# Exercise instructions
From the entries below, copy exactly the lines from the one that contains "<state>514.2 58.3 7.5" through the one that contains "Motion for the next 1", both included, and only those.

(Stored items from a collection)
^^^^^^^^

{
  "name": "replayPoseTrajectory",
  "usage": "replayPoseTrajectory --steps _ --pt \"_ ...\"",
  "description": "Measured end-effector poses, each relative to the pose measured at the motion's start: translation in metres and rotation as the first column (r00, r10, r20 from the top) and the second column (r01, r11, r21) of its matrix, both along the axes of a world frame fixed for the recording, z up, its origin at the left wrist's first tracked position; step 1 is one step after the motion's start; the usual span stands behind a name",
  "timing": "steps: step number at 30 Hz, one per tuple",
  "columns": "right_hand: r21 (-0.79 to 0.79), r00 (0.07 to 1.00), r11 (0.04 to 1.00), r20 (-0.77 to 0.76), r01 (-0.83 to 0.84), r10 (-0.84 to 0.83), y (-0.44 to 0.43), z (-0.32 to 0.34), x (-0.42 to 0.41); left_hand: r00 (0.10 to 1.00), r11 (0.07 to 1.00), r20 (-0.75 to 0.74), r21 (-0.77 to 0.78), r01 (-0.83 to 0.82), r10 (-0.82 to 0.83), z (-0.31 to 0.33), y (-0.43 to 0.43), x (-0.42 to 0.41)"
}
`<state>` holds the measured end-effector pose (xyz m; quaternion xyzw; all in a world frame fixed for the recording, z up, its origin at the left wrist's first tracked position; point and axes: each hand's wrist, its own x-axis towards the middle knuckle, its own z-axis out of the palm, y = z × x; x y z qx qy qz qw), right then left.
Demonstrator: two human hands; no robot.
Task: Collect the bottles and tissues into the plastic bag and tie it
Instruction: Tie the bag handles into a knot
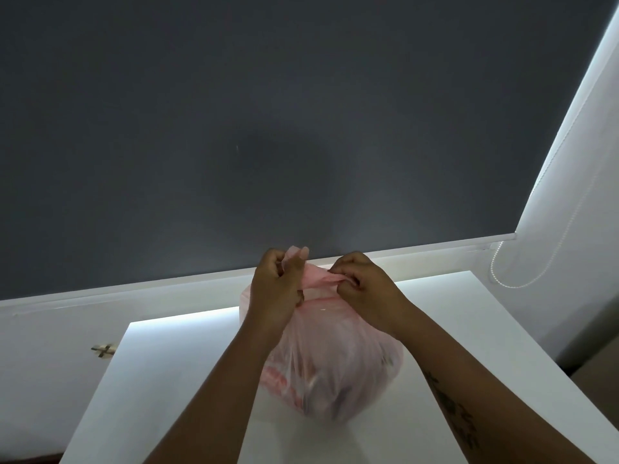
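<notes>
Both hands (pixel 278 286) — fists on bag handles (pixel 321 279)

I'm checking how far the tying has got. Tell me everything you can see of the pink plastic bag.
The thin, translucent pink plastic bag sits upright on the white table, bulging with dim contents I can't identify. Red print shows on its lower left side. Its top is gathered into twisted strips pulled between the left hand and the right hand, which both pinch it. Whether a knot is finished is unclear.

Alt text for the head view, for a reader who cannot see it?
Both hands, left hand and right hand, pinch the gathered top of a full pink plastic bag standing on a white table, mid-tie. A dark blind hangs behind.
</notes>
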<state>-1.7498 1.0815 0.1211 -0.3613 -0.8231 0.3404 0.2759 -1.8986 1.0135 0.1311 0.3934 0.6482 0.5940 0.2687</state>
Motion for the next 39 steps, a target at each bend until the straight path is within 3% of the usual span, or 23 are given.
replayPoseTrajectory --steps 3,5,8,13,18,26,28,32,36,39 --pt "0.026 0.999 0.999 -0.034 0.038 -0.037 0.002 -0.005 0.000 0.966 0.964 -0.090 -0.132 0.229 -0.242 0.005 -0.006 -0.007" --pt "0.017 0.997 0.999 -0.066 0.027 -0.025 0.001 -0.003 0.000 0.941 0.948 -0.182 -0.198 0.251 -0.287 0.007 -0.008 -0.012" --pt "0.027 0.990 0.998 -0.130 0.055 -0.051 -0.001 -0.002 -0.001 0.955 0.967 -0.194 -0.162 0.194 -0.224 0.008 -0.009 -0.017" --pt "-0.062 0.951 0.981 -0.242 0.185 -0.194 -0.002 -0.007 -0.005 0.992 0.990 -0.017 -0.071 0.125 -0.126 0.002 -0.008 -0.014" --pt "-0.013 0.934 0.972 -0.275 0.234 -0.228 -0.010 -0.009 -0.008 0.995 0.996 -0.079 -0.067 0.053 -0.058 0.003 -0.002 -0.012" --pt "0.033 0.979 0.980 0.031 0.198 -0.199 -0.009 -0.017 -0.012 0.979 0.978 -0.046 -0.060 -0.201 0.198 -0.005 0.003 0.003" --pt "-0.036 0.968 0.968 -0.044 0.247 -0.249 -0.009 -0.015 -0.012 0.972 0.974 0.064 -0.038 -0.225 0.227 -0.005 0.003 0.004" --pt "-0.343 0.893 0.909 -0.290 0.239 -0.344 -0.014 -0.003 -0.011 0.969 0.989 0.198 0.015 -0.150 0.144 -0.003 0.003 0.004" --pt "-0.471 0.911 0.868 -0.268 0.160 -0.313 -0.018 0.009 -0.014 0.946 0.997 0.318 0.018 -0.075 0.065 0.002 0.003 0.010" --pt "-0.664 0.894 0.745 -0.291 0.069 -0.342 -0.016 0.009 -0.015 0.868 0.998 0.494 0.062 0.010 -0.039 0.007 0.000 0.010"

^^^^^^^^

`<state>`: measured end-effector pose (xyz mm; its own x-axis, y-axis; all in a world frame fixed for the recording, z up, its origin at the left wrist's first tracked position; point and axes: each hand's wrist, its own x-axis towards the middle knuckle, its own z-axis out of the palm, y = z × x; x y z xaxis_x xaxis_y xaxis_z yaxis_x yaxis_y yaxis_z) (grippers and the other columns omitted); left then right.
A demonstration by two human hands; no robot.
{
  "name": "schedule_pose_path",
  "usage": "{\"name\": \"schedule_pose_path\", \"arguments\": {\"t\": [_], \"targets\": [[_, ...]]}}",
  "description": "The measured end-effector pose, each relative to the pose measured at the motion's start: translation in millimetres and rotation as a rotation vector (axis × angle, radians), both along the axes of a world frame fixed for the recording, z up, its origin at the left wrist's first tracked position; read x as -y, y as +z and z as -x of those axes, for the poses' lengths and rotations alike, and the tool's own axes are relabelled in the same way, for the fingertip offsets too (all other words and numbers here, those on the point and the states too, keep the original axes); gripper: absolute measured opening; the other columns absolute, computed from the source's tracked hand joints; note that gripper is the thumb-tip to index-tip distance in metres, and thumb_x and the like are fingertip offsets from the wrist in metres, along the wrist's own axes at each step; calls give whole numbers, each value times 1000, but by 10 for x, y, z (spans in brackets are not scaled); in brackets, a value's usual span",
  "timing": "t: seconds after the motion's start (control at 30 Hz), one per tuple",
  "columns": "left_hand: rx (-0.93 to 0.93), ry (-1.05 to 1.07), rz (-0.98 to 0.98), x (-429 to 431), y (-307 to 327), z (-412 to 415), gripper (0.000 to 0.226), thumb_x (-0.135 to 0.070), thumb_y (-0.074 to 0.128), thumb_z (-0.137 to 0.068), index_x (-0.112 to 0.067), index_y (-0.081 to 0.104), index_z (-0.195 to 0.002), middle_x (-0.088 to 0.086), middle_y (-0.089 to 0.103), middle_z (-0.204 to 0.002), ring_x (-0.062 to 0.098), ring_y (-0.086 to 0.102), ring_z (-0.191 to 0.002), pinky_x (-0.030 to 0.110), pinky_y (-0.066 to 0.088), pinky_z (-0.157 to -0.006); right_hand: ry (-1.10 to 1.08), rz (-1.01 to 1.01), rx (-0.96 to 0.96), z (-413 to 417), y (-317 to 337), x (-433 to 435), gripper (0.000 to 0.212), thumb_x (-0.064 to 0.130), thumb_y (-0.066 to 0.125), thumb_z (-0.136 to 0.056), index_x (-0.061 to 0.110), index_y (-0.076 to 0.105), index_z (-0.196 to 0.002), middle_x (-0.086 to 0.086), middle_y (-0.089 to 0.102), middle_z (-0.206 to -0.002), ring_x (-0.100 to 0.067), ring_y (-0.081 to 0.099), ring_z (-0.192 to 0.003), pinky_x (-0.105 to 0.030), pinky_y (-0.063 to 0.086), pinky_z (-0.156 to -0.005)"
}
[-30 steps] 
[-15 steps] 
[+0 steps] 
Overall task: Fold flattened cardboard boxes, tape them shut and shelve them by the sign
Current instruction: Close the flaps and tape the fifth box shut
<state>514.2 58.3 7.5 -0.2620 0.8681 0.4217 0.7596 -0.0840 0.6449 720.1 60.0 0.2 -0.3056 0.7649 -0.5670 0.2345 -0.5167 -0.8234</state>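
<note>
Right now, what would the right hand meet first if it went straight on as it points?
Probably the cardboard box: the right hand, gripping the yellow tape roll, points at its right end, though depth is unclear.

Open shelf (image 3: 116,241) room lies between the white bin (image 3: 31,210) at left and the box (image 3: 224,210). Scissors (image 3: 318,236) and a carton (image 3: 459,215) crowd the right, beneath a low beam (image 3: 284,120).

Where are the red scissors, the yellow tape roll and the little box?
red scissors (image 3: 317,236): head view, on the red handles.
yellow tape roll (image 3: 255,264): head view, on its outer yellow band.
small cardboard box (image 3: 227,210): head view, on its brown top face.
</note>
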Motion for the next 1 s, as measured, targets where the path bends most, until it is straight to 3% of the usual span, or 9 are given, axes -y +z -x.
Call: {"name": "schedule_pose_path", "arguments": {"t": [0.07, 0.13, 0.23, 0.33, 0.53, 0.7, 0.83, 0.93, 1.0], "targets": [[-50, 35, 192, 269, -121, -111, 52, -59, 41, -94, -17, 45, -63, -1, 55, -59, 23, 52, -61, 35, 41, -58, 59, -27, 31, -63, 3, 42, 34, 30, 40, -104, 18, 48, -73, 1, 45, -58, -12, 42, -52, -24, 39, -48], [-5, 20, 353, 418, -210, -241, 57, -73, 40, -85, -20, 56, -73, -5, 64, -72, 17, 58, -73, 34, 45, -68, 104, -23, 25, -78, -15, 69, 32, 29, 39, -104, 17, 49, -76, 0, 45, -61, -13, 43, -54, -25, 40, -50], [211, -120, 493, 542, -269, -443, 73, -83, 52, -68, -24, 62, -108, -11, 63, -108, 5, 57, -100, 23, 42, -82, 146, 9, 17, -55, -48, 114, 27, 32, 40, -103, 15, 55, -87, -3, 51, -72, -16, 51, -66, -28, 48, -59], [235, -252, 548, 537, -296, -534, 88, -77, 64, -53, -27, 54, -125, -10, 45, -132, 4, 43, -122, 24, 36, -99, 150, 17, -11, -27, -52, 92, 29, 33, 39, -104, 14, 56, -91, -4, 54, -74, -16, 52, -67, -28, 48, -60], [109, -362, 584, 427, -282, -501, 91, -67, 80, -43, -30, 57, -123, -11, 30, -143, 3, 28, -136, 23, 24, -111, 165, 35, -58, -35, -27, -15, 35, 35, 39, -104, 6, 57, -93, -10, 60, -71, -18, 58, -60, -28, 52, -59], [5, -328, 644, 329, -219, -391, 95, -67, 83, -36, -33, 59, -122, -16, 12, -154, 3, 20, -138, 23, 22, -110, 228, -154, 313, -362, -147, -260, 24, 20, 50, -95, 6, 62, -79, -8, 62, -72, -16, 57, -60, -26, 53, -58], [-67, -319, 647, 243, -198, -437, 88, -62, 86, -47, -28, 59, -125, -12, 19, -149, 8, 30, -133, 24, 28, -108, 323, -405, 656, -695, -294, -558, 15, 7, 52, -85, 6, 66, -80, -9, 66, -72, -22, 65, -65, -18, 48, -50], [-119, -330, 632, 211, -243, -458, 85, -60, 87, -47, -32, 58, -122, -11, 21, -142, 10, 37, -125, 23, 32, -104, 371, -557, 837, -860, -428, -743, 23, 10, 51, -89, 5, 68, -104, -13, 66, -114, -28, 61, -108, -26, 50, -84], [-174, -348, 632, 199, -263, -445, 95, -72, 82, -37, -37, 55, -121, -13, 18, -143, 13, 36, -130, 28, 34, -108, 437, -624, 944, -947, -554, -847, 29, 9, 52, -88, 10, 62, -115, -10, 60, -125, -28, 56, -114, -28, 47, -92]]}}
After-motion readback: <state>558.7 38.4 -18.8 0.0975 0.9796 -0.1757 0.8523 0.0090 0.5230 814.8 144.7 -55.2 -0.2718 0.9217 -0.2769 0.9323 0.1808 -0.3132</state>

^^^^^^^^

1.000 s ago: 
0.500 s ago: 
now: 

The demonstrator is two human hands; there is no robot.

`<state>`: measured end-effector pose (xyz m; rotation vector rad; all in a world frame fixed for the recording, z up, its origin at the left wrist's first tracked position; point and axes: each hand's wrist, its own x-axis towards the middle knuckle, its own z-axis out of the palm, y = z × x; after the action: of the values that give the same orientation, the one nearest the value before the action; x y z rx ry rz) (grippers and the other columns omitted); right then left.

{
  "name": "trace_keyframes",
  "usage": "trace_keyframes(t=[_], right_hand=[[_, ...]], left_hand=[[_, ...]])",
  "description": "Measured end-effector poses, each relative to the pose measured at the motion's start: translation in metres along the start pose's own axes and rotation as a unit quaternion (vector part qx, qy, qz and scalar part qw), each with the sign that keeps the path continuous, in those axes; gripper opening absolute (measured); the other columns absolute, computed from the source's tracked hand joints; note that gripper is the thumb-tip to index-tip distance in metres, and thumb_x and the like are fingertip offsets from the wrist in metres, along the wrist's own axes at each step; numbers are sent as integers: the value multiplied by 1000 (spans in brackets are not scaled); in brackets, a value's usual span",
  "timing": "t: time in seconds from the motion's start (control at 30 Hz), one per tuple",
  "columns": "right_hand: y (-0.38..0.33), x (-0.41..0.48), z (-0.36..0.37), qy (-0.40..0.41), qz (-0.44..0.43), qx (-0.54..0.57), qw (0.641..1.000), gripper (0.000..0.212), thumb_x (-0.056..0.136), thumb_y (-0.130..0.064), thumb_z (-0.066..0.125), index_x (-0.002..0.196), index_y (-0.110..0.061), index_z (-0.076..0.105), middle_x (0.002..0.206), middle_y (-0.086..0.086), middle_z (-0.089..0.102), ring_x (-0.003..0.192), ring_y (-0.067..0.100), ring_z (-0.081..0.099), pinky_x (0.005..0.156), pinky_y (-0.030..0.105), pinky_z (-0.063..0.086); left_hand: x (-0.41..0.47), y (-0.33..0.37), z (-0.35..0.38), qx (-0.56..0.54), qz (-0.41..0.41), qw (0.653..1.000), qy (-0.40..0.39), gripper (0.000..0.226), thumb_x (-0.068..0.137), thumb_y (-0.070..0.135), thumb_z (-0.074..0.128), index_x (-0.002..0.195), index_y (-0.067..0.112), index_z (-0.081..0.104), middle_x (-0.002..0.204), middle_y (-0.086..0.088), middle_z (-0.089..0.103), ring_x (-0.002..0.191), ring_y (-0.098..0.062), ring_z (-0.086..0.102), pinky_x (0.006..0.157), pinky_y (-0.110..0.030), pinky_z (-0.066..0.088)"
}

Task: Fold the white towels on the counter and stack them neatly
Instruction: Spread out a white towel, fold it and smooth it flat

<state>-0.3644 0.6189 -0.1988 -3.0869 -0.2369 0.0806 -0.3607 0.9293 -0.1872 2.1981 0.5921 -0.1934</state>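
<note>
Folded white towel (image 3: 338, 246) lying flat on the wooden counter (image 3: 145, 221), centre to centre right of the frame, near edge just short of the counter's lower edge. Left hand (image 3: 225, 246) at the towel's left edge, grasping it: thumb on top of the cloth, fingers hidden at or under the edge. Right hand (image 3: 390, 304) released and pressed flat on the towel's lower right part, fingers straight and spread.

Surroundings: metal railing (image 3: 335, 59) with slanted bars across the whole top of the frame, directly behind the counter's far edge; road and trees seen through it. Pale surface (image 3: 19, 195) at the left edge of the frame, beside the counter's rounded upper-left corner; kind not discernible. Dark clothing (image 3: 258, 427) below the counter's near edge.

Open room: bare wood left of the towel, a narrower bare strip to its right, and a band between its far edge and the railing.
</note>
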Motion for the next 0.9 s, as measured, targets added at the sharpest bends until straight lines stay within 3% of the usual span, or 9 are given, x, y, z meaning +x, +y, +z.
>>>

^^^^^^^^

# Task response
<state>514.2 58.3 7.5 -0.2620 0.8681 0.4217 0.7596 -0.0840 0.6449 720.1 60.0 0.2 -0.3056 0.7649 -0.5670 0.2345 -0.5167 -0.8234</state>
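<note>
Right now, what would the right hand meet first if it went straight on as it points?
Probably the cardboard box: the right hand, gripping the yellow tape roll, points at its right end, though depth is unclear.

Open shelf (image 3: 116,241) room lies between the white bin (image 3: 31,210) at left and the box (image 3: 224,210). Scissors (image 3: 318,236) and a carton (image 3: 459,215) crowd the right, beneath a low beam (image 3: 284,120).

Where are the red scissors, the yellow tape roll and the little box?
red scissors (image 3: 317,236): head view, on the red handles.
yellow tape roll (image 3: 255,264): head view, on its outer yellow band.
small cardboard box (image 3: 227,210): head view, on its brown top face.
</note>
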Motion for the next 1 s, as measured, targets where the path bends most, until it is straight to 3% of the usual span, or 9 are given, axes -y +z -x.

Nothing else is required to complete the output.